Dininden döneni bıraktılar, imanda ısrar edeni yaktılar. Ashab-ı Uhdud
müminleri yakanlardır.
Kaffâl de
tefsirinde şöyle der: Ashab-ı Uhdud kıssasında
değişik rivayetler zikretmişlerdir. Bununla beraber içlerinde sahih
denecek derecede bir şey yoktur. Ancak bu rivayetler şu noktada
birleşmişlerdir ki müminlerden bir topluluk, kavimlerine karşı yahut
kendilerine hakim olan kâfir bir krala muhalefet etmişler, o da bunları
içi ateş dolu hendeğe attırmıştır. Ve zannederim ki, demiş, bu olay
Kureyşliler arasında meşhur idi. Yüce Allah bunu Resulünün ashabına
anlatarak dinleri hakkında karşı karşıya kaldıkları eziyetlere sabır ve
tahammül etmeleri gerektiğine dikkat çekmiştir. Çünkü haberlerde meşhur
olduğu üzere Kureyş müşrikleri müminlere eziyet ediyorlardı."
Bu konuda
hadisçilerin en ziyade tercih ettikleri
rivayet Müslim, Tirmizî Nesai ve daha bazılarının Süheyb yoluyla Hz.

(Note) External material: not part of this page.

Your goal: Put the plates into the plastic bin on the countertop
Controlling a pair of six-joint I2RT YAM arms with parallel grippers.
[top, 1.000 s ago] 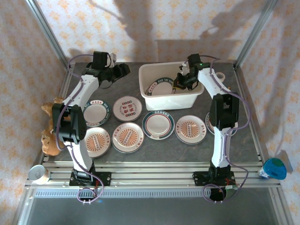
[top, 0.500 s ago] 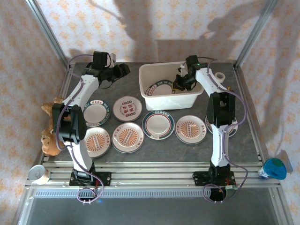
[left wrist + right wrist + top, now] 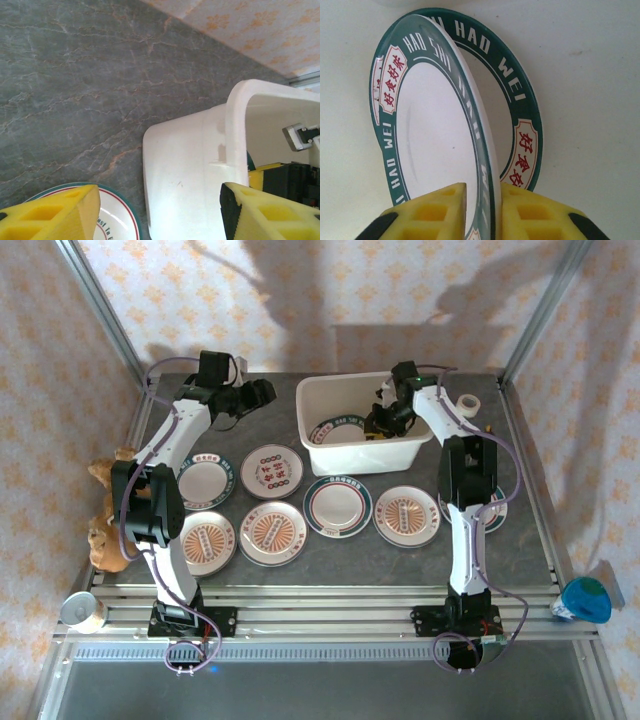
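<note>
The white plastic bin [image 3: 360,454] stands at the back centre of the dark countertop [image 3: 470,560]. My right gripper [image 3: 383,420] reaches down into it. A teal-rimmed plate [image 3: 430,130] stands on edge with its rim between the yellow fingers [image 3: 535,215]. The jaws are slightly parted, with a thin gap on the left side. Another teal-rimmed plate [image 3: 522,115] lies flat on the bin floor [image 3: 590,75] behind it. Several plates [image 3: 272,471] lie in two rows in front of the bin. My left gripper [image 3: 262,392] hovers open and holds nothing, left of the bin [image 3: 190,165], above a teal-rimmed plate [image 3: 120,215].
A white tape roll [image 3: 468,402] lies right of the bin. Aluminium framing [image 3: 330,585] edges the countertop. Brown toy figures [image 3: 105,530] sit at the left edge. A metal can [image 3: 80,610] and a blue object [image 3: 585,598] rest off the near corners.
My right gripper has shifted a little to the left inside the bin with the plate, and its jaws have loosened off the rim. The left arm has not moved.
</note>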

Peygamber (s.a.v.)'den merfu olarak rivayet ettikleridir ki, Tirmizî
buna sade "garib bir hasen hadistir" demiş, sahih dememiştir. Onun için
biz de yalnız Kur'ân'ın açıklamaları ile yetinelim: Hangi kavimden
olursa olsun, Ashab-ı Uhdud lanetlendiler.
6.
O vakit ki onlar ateşin üzerine oturmuşlardı. Yani
etrafına toplanmışlar, karşısından seyrediyorlardı. Bu durum kendi
haklarında daha sonra felaketi gerektirmiş olduğuna işaret için bizzat
ateşin üzerine oturmuşlar gibi tasvir olunmuştur.
7.
Onlar, müminlere yaptıklarına karşı şahit de
oluyorlardı, öyle katı yürekli kâfirler idi ki, hem müminleri ateşe
atıyorlar, hem de o feci durum karşısında oturup seyretmekten zevk
alıyorlardı. Yahut diğer bir mânâ ile: Müminlere yaptıkları kendi
başlarına geçmiş, o azabı kendileri de görmüşlerdi.
8
. "Acaba o müminler ne yapmışlar, onları bu derece
intikama sevk edecek neler yapmışlar da kızmışlardı?" denirse onlardan,
(o beğenmedikleri müminlerden bu derece) kızdıkları şey de başka değil,
ancak Allah'a iman etmeleri idi. Mazi siğasıyla buyrulmayıp da muzari
(geniş zaman) kipi ile buyrulması, ileriye doğru imanda ısrarlarına
işarettir. Yani o müminler kızılacak, kendilerinden intikam alınmaya
kalkışılacak başka bir şey yapmıyorlar, ancak Allah'a inanıyorlar ve o
iman ile gitmek istiyorlardı. O Allah ki Aziz, bütün yücelik ve kuvvet
onun, kimse onun yücelik ve kuvvetine karşı gelemez, Hamid, bütün hamd
onun, kimse onun karşısında hamd ve saygıya layık olamaz.
9.
O ki bütün göklerin ve yerin mülk ve saltanatı hep
onun, hepsinde dilediği gibi işini yürütür. İşte o müminler ancak o
Allah'ın mülküne, izzetine ve gücüne, onun hamde layık olduğuna
inandıkları ve bu imanlarında devam etmek istedikleri için o Ashab-ı
Uhdud (hendek sahipleri) onlara kızıyor ve yaptıklarını yapıyorlardı.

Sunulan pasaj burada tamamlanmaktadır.